Easy Fruit Sherbet Recipe
An easy American style sherbet (contains dairy). My first experimental batch was with watermelon and proved to be extremely refreshing. Servings should run on the small size due to the richness, but you can adjust to your tastes and appetite. I will probably try honeydew melon, cantaloupe and strawberry next.
- 1 Small/Medium Watermelon (2.5 pounds of actual melon fruit)
- 1 Can of Sweetened Condensed Milk
- ¼ teaspoon table/fine salt
- 1 Lime (Optional)
- 1 Tablespoon Vodka (Optional)
Five pound watermelons are the most common small variety around here this time of year, so I picked up a seedless one and used half of it. Technically, any sort will do but not having to pick out seeds is a convenience. Cube the fruit in pieces about 1″ square. Discard seeds (if using seeded variety) or save them and plant your own melons. Discard, compost or feed the rinds to your chickens (mine love them). Line a clean baking sheet with wax paper and spread out your cubed watermelon. Freeze them solid (about 3 hours in my older refrigerator).
Zest and juice your lime. This is optional but will add some “snap” and complexity to the flavor. Alternately, fresh, finely minced mint also compliments watermelon nicely.
Combine frozen melon cubes, 1 cup of condensed milk, salt, lime zest and juice into a blender or food processor. Set aside your wax paper for now. The vodka is optional but helps things freeze more smoothly, reducing the formation of large ice crystals.
Pulse and puree until as smooth as possible.

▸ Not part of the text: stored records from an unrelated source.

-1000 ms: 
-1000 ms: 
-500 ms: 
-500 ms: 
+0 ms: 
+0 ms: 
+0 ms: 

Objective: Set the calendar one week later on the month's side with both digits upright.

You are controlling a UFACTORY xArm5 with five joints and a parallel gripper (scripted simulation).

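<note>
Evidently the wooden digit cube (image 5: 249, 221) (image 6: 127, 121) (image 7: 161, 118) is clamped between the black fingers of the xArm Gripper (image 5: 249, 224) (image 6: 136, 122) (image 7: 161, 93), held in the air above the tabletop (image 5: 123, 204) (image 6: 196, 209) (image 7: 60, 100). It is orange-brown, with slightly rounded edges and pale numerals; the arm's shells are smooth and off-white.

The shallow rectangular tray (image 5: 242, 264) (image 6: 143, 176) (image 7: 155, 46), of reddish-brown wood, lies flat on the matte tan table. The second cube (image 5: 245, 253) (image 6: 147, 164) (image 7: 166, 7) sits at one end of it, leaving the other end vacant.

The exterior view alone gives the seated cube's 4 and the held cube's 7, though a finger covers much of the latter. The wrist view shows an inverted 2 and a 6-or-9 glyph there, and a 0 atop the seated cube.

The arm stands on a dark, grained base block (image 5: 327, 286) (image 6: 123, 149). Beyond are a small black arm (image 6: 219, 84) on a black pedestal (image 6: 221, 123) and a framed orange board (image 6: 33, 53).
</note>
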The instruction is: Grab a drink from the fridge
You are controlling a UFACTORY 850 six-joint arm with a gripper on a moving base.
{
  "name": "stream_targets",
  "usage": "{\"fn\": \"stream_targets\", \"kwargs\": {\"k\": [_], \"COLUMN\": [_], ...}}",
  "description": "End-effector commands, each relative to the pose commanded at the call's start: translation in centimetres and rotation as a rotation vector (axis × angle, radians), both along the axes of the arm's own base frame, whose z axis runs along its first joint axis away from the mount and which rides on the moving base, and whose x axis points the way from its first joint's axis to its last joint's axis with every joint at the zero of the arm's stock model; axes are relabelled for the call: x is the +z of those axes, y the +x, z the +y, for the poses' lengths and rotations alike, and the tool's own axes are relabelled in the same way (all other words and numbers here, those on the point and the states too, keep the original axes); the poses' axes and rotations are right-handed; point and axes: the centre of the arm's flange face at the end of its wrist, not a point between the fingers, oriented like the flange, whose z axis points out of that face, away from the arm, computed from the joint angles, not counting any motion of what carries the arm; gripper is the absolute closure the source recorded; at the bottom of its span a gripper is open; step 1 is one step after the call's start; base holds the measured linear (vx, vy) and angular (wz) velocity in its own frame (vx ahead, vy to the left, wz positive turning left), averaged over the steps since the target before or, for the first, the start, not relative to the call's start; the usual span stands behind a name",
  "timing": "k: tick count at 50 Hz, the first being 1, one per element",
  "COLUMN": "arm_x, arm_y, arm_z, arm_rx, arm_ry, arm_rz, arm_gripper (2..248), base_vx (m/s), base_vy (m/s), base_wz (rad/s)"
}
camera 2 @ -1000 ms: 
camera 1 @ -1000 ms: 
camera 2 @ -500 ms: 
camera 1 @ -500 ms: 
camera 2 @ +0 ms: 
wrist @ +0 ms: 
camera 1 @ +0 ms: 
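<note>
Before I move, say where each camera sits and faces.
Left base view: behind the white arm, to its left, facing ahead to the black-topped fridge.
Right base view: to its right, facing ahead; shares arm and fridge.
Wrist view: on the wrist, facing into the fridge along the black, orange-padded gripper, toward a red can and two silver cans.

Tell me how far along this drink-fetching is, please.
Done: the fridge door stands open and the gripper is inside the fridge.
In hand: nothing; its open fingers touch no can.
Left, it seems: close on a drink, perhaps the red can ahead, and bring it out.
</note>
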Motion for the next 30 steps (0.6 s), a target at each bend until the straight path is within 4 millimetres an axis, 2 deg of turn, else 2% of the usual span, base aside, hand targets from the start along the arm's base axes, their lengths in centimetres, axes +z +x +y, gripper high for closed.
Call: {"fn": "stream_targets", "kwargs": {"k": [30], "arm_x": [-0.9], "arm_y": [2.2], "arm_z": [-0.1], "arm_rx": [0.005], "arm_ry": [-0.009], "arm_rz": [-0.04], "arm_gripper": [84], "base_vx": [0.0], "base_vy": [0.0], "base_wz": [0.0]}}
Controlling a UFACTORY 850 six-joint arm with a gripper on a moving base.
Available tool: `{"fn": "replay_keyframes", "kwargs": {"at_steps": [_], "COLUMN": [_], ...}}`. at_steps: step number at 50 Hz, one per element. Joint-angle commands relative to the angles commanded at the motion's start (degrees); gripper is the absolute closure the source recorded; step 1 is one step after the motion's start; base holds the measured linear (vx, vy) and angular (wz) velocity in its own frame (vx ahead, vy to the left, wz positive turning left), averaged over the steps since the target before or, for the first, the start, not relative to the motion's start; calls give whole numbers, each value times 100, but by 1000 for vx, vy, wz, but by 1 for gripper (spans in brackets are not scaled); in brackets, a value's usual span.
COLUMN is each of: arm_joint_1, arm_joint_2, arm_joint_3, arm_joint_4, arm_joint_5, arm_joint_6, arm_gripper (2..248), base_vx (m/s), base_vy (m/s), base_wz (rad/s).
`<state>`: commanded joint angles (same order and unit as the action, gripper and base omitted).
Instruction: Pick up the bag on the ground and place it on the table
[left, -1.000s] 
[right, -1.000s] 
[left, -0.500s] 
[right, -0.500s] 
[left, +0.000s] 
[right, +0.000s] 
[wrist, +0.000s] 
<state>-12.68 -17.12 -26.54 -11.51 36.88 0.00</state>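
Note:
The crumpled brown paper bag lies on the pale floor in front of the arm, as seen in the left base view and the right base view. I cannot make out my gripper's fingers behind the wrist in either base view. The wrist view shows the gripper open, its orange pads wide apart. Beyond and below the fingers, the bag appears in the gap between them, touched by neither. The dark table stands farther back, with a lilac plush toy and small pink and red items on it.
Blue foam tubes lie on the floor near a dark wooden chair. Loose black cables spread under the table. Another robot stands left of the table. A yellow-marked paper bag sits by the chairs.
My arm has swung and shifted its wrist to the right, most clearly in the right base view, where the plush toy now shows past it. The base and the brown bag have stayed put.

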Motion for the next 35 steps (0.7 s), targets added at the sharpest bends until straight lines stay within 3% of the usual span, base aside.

You may have to push down watermelon cubes to ensure everything gets consistent. The smoother this is, the creamier your sherbet will be.
Pour your watermelon puree into freezer-safe container(s) and use your wax paper from earlier to cover the surface, preventing as much contact with air as possible. I made single serving Tupperware containers, but whatever suits you. Allow to refreeze.
Before serving, transfer to the refrigerator to allow it to soften. Makes about 6 servings.